> [Directions]: Where the records hold the string "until", show the whole line it sits on.

> [Dataset records]:

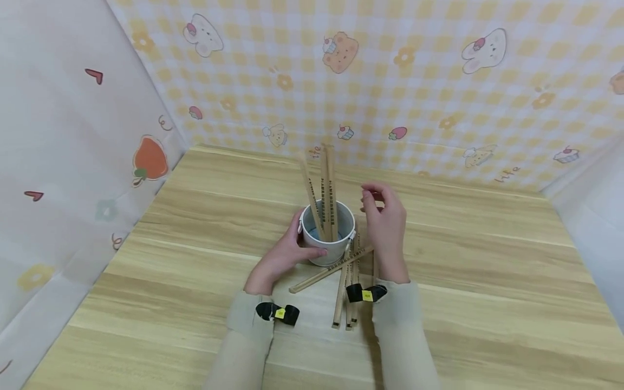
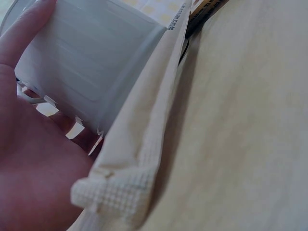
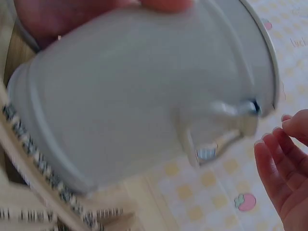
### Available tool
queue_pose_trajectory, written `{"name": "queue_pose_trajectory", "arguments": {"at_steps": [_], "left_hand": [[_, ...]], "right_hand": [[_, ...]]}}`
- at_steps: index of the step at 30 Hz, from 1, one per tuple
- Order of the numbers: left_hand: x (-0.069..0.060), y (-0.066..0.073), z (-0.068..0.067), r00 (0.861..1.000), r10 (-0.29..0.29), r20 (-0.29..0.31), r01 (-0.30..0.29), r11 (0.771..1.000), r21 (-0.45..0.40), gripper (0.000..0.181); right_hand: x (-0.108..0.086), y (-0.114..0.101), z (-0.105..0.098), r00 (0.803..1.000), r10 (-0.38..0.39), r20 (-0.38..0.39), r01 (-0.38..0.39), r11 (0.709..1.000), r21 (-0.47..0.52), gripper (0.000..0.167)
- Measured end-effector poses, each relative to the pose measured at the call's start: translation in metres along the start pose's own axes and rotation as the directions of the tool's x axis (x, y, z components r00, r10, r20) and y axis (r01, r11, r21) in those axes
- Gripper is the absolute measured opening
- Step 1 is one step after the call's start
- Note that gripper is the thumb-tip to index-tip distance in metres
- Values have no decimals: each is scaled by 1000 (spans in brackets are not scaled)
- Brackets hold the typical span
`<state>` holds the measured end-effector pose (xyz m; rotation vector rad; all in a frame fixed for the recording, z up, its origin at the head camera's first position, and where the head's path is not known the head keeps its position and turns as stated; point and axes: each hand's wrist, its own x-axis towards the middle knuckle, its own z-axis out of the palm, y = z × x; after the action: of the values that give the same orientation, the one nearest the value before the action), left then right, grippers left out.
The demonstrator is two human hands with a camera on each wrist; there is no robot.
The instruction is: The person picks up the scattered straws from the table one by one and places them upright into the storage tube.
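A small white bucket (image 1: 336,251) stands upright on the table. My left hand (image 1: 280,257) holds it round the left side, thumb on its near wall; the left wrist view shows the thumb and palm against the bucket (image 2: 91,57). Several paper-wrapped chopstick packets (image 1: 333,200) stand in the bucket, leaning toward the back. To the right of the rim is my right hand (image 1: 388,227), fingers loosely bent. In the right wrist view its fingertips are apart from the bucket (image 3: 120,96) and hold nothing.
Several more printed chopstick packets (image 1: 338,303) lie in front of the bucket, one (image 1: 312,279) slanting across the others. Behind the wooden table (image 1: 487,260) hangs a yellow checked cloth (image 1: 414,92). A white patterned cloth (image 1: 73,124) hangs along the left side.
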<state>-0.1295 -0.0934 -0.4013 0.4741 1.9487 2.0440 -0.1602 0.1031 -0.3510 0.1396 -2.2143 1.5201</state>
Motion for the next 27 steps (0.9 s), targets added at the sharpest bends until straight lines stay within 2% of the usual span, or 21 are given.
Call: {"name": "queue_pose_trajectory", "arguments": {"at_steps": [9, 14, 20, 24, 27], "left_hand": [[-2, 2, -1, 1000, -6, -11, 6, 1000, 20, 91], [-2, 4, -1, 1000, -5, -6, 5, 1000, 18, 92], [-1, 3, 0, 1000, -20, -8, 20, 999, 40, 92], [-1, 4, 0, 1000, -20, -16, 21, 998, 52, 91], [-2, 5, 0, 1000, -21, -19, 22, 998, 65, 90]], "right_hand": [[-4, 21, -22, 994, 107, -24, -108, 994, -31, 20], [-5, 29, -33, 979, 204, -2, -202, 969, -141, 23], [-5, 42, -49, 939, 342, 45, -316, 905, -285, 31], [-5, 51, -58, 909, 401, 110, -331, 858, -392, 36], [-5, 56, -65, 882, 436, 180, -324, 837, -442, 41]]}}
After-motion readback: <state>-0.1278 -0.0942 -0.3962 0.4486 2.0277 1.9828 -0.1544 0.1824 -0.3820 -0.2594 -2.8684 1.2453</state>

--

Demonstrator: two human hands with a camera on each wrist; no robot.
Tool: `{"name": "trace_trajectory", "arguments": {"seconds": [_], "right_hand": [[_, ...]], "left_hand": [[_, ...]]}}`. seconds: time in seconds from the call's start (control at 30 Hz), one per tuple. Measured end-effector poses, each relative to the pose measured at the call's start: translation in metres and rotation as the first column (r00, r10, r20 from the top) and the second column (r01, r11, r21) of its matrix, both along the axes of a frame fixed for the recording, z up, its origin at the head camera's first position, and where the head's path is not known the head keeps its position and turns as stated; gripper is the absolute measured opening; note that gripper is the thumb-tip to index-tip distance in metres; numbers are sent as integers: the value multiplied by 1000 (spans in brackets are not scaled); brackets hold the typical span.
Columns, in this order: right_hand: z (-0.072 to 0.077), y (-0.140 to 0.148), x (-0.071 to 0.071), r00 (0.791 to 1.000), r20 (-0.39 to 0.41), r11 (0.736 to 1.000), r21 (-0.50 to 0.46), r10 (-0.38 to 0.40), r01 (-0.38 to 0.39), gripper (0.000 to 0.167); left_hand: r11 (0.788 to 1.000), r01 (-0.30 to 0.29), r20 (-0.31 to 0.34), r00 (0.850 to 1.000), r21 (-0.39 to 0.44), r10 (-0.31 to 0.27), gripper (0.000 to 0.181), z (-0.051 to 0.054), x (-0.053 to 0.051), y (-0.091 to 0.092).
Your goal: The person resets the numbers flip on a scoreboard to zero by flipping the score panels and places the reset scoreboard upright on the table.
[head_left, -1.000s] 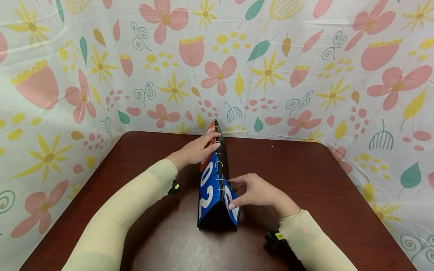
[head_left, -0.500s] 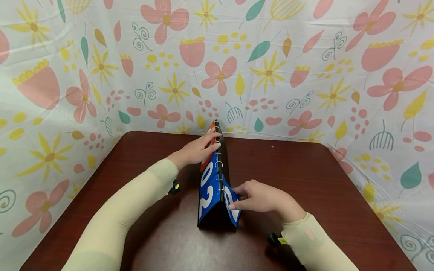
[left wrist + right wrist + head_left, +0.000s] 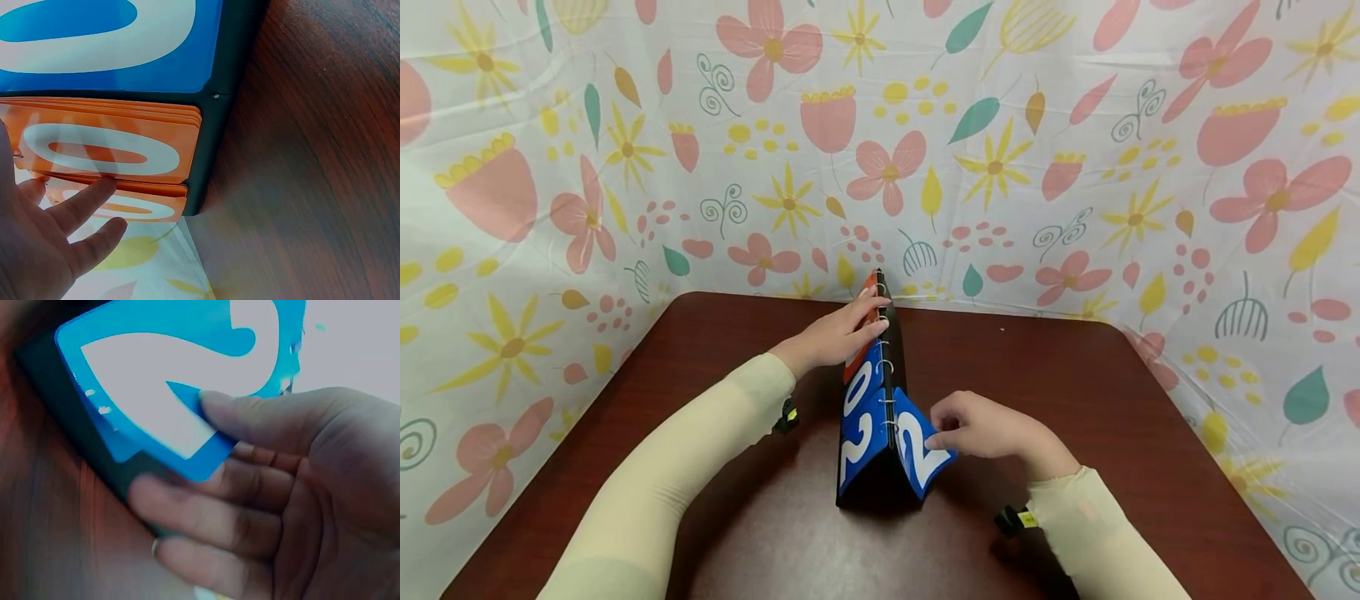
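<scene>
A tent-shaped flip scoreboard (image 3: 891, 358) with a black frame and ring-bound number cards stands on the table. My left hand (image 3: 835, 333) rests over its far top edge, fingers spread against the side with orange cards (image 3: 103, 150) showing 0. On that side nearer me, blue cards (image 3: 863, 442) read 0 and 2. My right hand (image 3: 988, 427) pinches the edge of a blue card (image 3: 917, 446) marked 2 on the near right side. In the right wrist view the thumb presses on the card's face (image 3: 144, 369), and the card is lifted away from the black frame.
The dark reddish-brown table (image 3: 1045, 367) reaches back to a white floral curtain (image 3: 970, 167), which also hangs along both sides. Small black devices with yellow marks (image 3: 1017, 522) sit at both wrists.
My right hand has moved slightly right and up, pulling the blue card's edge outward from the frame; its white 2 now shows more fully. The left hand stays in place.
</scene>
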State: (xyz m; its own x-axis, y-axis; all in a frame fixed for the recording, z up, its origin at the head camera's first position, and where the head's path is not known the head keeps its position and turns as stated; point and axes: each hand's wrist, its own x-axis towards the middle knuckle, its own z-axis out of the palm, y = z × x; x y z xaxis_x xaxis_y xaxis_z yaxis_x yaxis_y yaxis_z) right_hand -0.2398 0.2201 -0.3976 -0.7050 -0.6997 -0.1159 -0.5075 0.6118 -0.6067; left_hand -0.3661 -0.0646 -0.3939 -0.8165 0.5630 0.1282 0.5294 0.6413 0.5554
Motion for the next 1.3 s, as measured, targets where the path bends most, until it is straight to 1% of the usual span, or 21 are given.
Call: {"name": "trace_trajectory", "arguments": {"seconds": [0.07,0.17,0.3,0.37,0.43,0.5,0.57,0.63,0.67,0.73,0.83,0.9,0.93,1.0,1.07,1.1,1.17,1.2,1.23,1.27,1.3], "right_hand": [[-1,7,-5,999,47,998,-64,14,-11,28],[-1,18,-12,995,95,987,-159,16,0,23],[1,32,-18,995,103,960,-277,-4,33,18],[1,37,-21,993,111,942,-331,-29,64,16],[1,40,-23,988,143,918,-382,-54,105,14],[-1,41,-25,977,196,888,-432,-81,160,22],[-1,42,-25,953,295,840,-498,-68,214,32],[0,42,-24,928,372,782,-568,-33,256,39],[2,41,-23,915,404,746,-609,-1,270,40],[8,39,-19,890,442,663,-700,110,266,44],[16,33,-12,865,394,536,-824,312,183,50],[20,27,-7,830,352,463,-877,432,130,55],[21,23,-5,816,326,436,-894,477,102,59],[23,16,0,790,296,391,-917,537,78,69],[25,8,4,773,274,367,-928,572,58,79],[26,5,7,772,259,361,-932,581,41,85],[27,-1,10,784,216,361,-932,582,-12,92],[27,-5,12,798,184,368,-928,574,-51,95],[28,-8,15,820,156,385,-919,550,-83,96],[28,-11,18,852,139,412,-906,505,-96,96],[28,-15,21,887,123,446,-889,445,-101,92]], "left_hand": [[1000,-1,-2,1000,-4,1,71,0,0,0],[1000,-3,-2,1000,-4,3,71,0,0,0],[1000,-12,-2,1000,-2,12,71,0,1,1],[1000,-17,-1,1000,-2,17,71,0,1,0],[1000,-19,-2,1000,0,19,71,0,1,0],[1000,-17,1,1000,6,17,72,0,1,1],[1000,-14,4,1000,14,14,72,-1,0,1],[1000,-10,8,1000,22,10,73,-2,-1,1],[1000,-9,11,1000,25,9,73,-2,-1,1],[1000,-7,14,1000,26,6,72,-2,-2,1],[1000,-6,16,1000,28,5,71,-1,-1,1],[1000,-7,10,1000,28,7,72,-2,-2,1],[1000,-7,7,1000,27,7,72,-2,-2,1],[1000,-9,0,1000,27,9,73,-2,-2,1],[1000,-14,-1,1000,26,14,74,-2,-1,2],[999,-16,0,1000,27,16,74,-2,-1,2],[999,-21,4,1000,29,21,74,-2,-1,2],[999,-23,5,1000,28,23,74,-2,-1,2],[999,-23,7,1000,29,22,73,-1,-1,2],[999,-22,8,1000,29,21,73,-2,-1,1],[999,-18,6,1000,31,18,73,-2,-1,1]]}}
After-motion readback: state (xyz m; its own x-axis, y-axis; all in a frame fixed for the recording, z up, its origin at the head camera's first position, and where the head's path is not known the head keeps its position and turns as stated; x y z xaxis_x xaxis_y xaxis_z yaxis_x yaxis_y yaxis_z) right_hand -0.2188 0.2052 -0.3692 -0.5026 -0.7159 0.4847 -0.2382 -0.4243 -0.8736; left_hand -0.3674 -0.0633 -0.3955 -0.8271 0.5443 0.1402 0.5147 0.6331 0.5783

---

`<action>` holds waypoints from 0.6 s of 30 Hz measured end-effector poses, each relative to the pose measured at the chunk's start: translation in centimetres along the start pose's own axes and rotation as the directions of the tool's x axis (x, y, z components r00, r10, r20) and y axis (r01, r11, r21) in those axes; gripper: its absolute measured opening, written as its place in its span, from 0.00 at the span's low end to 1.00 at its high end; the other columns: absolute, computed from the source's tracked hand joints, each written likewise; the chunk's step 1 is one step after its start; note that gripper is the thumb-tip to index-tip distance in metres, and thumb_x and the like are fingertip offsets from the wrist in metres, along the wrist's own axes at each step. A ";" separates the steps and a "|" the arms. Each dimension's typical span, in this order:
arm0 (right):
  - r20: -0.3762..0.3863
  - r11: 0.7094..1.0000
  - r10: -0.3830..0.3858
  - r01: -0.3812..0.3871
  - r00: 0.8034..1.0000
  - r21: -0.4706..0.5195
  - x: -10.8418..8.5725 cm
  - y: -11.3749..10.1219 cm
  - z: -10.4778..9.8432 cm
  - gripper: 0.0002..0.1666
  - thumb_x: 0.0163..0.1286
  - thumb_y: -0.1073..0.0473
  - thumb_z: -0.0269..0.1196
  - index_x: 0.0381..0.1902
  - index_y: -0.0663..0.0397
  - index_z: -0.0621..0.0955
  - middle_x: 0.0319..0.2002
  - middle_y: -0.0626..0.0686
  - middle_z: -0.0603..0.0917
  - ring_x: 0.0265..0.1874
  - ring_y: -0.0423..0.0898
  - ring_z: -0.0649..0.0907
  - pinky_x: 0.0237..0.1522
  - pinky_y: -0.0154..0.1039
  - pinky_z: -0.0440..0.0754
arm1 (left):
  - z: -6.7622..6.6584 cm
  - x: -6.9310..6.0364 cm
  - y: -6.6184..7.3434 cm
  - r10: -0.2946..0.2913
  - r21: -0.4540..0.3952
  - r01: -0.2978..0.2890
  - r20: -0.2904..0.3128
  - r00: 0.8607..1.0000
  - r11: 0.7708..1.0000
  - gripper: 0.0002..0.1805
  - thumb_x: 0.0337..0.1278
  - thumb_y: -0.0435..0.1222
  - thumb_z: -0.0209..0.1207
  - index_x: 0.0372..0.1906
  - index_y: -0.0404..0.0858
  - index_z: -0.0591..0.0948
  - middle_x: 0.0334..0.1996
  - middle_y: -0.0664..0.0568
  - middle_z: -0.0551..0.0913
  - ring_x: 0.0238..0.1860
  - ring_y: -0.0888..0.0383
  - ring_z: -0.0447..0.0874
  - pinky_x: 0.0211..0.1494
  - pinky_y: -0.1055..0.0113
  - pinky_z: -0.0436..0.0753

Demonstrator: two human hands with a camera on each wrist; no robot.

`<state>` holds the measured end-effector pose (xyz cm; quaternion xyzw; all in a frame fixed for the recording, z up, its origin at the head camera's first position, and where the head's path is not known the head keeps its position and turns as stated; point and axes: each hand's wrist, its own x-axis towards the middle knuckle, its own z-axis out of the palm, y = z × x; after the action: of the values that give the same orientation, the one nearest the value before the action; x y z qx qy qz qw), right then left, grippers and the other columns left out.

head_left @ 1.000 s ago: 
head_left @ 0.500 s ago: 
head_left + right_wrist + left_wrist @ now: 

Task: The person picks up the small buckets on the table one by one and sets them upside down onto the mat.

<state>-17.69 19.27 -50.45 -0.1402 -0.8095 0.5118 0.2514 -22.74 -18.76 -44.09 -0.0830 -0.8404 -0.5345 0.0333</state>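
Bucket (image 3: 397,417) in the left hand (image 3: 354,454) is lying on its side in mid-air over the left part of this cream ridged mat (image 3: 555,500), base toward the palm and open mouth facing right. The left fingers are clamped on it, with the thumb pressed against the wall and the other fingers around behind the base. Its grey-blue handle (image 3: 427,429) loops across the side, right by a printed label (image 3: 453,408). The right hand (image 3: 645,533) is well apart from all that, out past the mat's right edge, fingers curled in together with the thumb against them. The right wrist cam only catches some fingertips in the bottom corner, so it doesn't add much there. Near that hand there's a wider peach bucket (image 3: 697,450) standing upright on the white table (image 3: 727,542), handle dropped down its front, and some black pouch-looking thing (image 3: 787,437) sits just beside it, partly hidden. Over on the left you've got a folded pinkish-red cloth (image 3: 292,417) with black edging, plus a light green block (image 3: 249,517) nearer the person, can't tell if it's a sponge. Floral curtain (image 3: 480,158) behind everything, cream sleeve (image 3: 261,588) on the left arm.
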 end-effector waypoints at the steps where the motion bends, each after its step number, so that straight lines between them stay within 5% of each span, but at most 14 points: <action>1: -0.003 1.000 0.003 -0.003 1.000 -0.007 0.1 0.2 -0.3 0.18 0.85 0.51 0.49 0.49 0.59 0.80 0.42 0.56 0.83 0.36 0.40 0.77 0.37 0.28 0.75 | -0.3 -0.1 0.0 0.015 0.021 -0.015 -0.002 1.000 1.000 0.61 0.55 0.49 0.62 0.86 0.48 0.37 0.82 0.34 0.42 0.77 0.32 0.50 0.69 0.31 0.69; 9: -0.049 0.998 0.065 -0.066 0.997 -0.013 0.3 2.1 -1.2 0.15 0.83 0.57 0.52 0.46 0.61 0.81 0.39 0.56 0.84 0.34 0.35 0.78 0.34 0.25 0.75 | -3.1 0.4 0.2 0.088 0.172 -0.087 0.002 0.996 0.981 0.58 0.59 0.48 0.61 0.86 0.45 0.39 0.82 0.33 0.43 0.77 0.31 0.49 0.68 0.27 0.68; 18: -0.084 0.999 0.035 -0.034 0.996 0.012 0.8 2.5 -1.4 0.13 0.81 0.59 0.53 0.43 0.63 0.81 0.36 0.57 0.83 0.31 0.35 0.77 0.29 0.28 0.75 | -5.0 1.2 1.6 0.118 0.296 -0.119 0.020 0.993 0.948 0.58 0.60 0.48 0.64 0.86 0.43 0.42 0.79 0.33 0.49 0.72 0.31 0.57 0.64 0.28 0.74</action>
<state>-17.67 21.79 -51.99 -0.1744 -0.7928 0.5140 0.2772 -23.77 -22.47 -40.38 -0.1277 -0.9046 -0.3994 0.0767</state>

> [Solution to the exercise]:
Motion for the next 27 steps (0.9 s), targets added at the sharpest bends until straight lines stay within 2% of the usual span, or 21 are given.
Motion for the next 1.3 s, as measured, targets where the path bends most, until it is straight to 1% of the usual span, or 21 are given.

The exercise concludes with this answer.